Dataset content:

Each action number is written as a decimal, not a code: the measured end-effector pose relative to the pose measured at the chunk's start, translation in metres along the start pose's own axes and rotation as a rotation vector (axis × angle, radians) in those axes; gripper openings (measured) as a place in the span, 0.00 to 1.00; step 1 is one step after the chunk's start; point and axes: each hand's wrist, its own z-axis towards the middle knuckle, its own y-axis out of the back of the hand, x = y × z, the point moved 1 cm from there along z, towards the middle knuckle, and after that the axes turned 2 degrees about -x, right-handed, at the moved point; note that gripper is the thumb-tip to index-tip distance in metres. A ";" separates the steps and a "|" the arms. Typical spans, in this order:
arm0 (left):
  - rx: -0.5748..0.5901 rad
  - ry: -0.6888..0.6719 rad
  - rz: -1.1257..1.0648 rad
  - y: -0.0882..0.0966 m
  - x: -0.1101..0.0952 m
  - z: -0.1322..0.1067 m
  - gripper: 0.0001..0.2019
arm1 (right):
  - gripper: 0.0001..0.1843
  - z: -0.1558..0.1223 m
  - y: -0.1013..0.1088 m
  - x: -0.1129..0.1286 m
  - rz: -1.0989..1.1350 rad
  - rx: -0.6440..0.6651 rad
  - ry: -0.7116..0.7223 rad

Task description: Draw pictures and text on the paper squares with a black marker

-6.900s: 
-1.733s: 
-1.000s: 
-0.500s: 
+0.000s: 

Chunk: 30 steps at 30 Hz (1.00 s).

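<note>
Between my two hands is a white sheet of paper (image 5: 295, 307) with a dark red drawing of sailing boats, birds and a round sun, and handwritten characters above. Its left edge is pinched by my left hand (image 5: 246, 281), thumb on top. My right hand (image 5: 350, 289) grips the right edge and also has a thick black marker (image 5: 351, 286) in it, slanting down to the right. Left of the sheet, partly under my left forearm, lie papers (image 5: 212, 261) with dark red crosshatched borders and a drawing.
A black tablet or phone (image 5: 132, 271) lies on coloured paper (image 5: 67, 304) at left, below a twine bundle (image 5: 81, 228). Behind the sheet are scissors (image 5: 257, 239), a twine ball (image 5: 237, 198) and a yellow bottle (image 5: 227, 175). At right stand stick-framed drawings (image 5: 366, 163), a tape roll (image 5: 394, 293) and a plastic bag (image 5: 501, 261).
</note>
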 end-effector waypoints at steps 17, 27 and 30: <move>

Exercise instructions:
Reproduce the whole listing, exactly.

Solution for this problem:
Each action number is written as a decimal, not a code: the measured end-effector pose relative to the pose measured at the chunk's start, translation in metres along the start pose's own axes and rotation as a rotation vector (axis × angle, radians) in those axes; gripper openings (measured) as a place in the span, 0.00 to 1.00; step 1 is one step after the chunk's start; point and axes: each hand's wrist, its own z-axis towards the middle knuckle, its own y-axis out of the back of the hand, x = y × z, the point moved 1 cm from there along z, towards the middle knuckle, and after that the axes turned 2 degrees about -x, right-handed, at the moved point; note that gripper is the thumb-tip to index-tip distance in metres. A ";" separates the steps and a "|" the arms. Typical spans, in this order:
arm0 (left):
  - rx: -0.5748..0.5901 rad
  - ry: -0.6888..0.6719 rad
  - rz: -1.1257..1.0648 rad
  - y: -0.0882..0.0966 m
  - x: -0.1101..0.0952 m
  - z: -0.1322..0.1067 m
  - gripper: 0.0001..0.2019
arm1 (right):
  - gripper: 0.0001..0.1843
  - z: -0.1558..0.1223 m
  - y: -0.1013..0.1088 m
  - x: -0.1129..0.1286 m
  - rz: -1.0989..1.1350 rad
  - rx: -0.6440..0.6651 rad
  - ry: -0.7116..0.7223 rad

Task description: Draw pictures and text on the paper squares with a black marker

-6.900s: 
-1.733s: 
-1.000s: 
-0.500s: 
+0.000s: 

Chunk: 30 steps at 30 Hz (1.00 s).

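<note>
Between my two hands is a white sheet of paper (image 5: 295, 307) with a dark red drawing of sailing boats, birds and a round sun, and handwritten characters above. Its left edge is pinched by my left hand (image 5: 246, 281), thumb on top. My right hand (image 5: 350, 289) grips the right edge and also has a thick black marker (image 5: 351, 286) in it, slanting down to the right. Left of the sheet, partly under my left forearm, lie papers (image 5: 212, 261) with dark red crosshatched borders and a drawing.
A black tablet or phone (image 5: 132, 271) lies on coloured paper (image 5: 67, 304) at left, below a twine bundle (image 5: 81, 228). Behind the sheet are scissors (image 5: 257, 239), a twine ball (image 5: 237, 198) and a yellow bottle (image 5: 227, 175). At right stand stick-framed drawings (image 5: 366, 163), a tape roll (image 5: 394, 293) and a plastic bag (image 5: 501, 261).
</note>
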 end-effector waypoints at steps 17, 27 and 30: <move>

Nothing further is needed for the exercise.